• [Activity]: Range to output from the entries below: the line containing "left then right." through the line containing "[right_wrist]". Set it down exactly, ends included, nothing else.

[[ Data to use, beginning ]]

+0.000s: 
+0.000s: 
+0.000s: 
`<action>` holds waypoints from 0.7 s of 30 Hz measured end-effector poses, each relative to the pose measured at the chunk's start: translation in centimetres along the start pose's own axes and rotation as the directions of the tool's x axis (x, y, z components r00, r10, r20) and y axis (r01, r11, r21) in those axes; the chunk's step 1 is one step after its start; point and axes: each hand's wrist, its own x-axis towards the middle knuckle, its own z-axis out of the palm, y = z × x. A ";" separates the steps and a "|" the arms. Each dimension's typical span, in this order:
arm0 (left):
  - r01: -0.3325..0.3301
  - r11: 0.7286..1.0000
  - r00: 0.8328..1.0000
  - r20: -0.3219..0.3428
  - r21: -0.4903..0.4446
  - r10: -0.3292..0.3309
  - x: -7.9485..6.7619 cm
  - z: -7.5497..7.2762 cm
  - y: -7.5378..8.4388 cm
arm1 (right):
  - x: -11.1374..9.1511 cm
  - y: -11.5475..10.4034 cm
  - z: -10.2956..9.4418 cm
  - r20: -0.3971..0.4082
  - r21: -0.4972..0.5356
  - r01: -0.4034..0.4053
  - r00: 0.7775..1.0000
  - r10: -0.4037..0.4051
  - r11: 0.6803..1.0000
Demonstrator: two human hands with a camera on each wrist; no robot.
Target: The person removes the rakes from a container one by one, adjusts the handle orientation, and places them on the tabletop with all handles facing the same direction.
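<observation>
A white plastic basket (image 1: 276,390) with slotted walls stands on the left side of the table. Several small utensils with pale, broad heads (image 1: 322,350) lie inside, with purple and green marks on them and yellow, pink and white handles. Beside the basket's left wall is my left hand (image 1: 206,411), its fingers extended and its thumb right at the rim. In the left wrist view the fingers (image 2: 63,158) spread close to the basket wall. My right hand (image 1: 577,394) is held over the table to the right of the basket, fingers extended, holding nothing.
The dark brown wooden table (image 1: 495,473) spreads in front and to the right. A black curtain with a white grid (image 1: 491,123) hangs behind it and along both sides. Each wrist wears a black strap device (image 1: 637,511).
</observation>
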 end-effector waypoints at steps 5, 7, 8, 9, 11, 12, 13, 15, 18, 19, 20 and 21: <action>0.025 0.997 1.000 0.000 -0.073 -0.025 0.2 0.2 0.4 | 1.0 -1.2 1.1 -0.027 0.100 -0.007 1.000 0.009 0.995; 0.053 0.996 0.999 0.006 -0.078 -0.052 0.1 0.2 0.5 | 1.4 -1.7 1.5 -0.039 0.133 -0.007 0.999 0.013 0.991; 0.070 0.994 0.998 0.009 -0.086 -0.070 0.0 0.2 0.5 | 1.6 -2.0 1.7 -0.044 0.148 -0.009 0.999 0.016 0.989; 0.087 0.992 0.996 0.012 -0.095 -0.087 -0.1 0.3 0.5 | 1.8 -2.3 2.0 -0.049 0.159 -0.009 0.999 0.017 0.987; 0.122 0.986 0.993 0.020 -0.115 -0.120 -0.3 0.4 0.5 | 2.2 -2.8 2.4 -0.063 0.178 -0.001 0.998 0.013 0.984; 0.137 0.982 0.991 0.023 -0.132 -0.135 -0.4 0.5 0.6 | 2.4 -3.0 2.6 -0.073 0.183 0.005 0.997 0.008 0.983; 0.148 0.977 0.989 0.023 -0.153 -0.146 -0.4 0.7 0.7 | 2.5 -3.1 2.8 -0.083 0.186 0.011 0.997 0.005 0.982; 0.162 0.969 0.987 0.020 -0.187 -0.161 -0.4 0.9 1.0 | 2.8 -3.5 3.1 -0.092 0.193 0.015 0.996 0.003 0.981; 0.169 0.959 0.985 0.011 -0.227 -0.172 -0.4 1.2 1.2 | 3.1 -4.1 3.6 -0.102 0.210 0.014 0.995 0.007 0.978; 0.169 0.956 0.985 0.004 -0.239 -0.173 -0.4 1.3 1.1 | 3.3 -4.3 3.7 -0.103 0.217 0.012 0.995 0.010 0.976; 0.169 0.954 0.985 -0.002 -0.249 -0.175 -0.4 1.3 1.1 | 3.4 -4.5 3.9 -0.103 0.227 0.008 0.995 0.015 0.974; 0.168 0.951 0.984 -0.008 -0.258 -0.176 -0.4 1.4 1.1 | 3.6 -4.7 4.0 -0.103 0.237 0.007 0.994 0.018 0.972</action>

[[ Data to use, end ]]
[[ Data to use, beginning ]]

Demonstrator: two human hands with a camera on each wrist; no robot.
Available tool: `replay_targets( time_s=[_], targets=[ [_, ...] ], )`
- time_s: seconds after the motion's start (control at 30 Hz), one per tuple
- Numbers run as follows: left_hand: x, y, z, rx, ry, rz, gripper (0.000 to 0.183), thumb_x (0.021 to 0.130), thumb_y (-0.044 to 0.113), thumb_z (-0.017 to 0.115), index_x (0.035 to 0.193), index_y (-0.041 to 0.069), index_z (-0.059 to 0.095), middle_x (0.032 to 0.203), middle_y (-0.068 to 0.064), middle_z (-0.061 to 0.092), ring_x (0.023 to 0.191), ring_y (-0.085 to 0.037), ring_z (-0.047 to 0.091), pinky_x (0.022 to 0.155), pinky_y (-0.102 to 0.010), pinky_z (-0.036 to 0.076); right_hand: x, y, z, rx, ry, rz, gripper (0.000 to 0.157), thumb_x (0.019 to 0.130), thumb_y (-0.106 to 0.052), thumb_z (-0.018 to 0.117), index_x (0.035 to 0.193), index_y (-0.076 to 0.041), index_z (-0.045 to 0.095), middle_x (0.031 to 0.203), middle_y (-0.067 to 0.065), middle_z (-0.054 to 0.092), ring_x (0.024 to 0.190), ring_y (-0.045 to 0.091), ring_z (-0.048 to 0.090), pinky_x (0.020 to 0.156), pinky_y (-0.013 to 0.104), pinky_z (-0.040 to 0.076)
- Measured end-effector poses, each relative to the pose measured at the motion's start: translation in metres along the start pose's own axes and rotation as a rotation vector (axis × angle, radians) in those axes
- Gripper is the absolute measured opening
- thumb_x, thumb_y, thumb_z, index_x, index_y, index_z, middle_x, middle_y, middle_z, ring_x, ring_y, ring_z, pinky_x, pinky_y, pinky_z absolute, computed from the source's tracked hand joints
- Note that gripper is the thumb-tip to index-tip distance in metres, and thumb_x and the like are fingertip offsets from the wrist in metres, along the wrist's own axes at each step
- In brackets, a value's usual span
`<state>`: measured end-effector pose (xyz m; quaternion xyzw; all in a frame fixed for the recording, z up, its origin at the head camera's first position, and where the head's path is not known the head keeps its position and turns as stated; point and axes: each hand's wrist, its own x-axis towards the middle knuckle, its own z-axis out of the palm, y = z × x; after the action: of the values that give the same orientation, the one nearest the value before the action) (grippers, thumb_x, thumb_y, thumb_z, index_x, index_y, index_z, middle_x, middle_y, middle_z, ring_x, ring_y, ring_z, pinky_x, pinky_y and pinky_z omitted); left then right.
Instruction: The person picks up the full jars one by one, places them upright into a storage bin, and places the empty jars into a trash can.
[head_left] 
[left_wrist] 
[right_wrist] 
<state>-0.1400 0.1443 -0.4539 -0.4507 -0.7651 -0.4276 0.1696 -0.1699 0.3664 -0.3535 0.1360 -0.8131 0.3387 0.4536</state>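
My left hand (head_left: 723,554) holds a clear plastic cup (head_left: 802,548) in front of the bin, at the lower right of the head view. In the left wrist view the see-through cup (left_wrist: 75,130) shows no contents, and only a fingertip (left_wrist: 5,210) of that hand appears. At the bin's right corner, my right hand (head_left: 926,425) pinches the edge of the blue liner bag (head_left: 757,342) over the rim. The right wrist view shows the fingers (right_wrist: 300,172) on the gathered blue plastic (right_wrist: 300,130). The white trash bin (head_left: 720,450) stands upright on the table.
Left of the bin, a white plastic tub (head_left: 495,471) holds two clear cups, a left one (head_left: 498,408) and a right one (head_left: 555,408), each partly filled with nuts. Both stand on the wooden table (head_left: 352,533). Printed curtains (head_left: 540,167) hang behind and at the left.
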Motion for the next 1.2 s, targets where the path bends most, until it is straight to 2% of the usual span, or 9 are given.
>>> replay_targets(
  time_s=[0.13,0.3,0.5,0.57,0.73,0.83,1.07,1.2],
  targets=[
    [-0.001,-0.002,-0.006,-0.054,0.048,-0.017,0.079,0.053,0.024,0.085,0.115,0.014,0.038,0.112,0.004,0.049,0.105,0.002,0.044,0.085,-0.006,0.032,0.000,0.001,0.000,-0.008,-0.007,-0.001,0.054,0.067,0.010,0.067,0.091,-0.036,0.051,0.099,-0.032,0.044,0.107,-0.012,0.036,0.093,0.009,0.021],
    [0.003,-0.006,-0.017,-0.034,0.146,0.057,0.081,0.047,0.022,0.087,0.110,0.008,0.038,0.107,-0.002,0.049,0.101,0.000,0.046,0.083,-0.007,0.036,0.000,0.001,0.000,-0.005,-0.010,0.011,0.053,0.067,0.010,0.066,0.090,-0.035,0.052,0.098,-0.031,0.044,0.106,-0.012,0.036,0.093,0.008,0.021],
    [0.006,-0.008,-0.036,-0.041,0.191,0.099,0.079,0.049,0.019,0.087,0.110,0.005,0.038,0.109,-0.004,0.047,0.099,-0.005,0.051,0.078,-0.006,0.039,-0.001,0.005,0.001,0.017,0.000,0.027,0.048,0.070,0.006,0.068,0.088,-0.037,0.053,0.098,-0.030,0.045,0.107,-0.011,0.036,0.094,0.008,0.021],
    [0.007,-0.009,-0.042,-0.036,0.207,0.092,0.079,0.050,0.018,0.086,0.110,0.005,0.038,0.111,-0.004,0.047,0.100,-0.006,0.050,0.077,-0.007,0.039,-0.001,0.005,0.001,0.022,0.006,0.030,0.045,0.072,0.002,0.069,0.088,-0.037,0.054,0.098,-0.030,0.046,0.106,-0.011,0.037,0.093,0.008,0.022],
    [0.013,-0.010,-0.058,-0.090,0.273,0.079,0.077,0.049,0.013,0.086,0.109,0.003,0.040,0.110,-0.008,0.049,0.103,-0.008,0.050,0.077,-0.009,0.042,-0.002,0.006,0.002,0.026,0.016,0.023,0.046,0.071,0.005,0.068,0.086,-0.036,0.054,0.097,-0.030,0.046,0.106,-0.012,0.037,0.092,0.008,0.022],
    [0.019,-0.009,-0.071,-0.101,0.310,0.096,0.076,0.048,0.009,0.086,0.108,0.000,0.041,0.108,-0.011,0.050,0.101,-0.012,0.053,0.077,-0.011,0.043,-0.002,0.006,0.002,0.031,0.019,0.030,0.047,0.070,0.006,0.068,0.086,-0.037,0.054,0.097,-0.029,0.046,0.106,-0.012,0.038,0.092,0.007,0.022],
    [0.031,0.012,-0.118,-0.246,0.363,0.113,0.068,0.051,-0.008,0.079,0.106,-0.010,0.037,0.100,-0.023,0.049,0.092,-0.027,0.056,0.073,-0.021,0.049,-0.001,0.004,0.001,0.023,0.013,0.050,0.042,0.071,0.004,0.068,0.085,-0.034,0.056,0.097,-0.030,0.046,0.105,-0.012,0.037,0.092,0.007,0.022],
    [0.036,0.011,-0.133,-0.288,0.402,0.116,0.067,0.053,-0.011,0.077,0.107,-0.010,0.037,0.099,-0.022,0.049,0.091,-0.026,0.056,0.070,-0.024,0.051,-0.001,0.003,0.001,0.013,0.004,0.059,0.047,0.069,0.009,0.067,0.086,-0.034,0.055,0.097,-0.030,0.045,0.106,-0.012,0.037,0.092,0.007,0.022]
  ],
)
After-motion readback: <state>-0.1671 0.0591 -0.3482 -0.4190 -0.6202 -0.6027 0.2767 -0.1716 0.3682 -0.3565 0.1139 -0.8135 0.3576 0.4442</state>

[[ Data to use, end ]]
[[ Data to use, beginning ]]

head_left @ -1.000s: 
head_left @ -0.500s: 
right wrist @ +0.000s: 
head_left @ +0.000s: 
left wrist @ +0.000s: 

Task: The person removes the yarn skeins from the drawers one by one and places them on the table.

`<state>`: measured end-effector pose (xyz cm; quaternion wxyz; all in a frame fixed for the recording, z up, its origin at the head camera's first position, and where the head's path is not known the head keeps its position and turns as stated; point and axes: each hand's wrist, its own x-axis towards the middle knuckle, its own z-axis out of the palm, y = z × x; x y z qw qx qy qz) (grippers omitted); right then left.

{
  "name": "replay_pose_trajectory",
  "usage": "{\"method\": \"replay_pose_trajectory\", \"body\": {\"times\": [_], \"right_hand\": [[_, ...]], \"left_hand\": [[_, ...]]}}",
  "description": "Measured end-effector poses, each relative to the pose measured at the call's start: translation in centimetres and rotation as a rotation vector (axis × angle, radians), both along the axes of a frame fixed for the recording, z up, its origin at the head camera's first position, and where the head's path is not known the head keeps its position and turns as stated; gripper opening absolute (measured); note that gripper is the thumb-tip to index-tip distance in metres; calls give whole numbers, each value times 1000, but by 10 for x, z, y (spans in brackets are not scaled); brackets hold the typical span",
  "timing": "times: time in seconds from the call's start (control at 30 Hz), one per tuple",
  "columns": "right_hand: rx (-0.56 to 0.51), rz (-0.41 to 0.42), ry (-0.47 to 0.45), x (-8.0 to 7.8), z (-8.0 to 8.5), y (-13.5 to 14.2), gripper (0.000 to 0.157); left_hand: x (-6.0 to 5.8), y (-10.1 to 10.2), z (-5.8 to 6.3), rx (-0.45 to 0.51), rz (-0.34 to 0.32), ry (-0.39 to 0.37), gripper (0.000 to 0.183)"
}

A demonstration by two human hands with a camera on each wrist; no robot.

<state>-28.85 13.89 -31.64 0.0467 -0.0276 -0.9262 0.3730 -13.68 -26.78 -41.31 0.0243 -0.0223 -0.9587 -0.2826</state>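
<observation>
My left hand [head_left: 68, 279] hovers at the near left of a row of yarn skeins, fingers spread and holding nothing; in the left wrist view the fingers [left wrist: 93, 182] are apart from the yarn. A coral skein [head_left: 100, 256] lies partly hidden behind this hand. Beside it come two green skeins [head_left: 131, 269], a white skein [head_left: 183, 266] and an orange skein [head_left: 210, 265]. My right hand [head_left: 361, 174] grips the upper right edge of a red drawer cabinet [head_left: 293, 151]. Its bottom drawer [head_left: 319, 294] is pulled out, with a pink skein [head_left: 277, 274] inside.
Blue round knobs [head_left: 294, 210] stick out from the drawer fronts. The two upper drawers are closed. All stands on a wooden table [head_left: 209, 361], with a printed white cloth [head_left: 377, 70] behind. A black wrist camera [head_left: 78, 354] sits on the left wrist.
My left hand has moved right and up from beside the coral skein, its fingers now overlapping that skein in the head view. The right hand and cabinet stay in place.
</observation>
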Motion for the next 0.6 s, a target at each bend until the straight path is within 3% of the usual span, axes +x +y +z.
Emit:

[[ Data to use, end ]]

• [Solution to this task]:
`<state>`: measured end-effector pose (xyz m; quaternion xyzw; all in a frame fixed for the recording, z up, its origin at the head camera's first position, and where the head's path is not known the head keeps its position and turns as stated; point and axes: each hand's wrist, its own x-axis towards the middle knuckle, its own z-axis out of the palm, y = z × x; after the action: of the values that give the same orientation, the one nearest the value before the action) (grippers, thumb_x, thumb_y, thumb_z, index_x, index_y, index_z, middle_x, middle_y, middle_z, ring_x, ring_y, ring_z, pinky_x, pinky_y and pinky_z omitted); left then right.
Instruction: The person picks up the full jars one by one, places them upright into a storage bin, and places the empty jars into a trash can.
[head_left] 
[left_wrist] 
[right_wrist] 

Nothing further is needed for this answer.